Dataset excerpts >>
+ + + +
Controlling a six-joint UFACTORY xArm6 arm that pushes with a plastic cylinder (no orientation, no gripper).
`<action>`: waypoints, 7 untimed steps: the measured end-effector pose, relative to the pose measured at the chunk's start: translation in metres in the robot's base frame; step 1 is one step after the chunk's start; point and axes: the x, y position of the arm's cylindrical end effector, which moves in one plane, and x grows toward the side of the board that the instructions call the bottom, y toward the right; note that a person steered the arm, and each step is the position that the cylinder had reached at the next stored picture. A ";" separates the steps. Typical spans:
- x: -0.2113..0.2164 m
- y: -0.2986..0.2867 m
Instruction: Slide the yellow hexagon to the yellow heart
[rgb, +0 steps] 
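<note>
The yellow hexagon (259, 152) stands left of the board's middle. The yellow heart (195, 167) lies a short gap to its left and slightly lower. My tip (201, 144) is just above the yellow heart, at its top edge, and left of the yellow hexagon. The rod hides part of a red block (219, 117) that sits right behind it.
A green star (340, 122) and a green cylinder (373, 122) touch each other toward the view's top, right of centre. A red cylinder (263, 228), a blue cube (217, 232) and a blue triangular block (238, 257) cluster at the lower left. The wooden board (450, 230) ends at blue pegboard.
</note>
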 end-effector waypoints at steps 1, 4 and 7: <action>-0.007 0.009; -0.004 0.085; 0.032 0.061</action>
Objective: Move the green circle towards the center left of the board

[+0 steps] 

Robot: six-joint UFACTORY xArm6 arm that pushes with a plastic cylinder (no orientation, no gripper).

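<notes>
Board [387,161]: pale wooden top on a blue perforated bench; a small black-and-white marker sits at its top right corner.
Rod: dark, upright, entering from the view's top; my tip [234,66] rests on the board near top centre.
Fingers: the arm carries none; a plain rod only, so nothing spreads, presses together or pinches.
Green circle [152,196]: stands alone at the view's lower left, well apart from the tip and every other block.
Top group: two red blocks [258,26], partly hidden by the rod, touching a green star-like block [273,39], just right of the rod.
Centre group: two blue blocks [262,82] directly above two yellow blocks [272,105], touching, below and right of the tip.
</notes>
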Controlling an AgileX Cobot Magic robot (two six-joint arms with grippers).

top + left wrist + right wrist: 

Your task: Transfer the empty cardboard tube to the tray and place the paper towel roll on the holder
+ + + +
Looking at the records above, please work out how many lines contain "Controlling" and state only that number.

2